What was once a prospering base region
community now faced increasing social and economic isolation in the post
war years up to the seventies and eighties. Loss of numerous manufacturing
plants from the area, increased population, lack of resources from a lower
tax base for public services, flight
of more prosperous residents and
negligence by the city are partially to blame. In the 1970s African-Americans
became the dominate racial group with all others representing less that
five percent each. In the 1980s and today in the 1990s the area is again
experiencing a shift of racial and ethnic composition. Today various populations
of Chicano/Latinos, and to a lesser extent Asians and Asian-Americans are
migrating in as both business owners and residents.

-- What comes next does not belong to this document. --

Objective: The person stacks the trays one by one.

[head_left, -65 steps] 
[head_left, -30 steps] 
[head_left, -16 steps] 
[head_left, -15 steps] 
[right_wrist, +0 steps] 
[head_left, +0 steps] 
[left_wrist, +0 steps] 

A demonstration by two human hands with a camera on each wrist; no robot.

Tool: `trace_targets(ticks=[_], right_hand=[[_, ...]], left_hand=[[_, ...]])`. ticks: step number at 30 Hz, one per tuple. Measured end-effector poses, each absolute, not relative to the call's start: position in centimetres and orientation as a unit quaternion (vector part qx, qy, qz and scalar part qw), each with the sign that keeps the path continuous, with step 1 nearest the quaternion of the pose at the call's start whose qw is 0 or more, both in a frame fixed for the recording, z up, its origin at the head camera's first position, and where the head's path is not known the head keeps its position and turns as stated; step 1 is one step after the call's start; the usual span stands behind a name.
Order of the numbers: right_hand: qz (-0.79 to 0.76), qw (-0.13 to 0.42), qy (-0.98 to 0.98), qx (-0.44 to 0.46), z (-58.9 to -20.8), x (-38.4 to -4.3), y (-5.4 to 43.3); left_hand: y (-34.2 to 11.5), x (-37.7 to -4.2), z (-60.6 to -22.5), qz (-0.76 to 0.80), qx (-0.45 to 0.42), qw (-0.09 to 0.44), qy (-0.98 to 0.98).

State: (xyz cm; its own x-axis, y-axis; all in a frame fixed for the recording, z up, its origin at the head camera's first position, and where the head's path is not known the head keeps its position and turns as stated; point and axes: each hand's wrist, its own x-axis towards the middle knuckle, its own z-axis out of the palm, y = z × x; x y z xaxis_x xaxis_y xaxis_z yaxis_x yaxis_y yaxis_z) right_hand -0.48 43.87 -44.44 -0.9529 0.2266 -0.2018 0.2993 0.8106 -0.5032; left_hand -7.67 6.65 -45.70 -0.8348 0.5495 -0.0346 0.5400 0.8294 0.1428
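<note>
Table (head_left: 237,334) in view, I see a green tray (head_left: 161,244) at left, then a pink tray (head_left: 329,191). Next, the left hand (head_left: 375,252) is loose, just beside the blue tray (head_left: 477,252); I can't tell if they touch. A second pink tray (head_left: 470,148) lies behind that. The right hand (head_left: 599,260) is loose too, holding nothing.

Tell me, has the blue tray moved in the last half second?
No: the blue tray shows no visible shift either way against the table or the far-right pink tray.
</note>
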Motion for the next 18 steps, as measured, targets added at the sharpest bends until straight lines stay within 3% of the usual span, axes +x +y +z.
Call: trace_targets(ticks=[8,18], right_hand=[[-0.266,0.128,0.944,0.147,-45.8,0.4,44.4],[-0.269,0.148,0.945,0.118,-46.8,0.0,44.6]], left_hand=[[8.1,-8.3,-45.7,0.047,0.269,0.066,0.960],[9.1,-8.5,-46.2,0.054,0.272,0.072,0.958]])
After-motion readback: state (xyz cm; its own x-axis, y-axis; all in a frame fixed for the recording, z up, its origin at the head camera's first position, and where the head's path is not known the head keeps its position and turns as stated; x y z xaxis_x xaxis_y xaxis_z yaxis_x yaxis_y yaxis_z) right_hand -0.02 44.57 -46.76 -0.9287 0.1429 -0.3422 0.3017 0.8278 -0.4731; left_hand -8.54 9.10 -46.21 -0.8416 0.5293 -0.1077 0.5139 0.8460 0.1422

The1992 disturbances that hit many,
primarily South Central areas through out the Los Angeles basin brought
a surge of renewed interest from locals and city officials alike back to
Leimert Park Village. Multifaceted efforts, ranging from grass-root neighborhood
groups, merchant and urban planner collaboration and city targeted federally
funded teams and project all have invested interest
in revitalizing the area presently.
Within all of these efforts, cooperation is sought and needed by the local
merchants, residents, non-profit groups and city officials to ensure success
of the businesses as they now exist and for the projects in progress or
envisioned. Through the various interviews,
cooperation was a main concern for
the community’s vitality. Articulated also were issues of conflict.
Struggles revolve around funding, inclusion in planning and the direction
in which Leimert Park Village will be directed in the future as a residential
community, and as a lasting site of African-American cultural expression
and entrepreneurship in the Los Angeles area.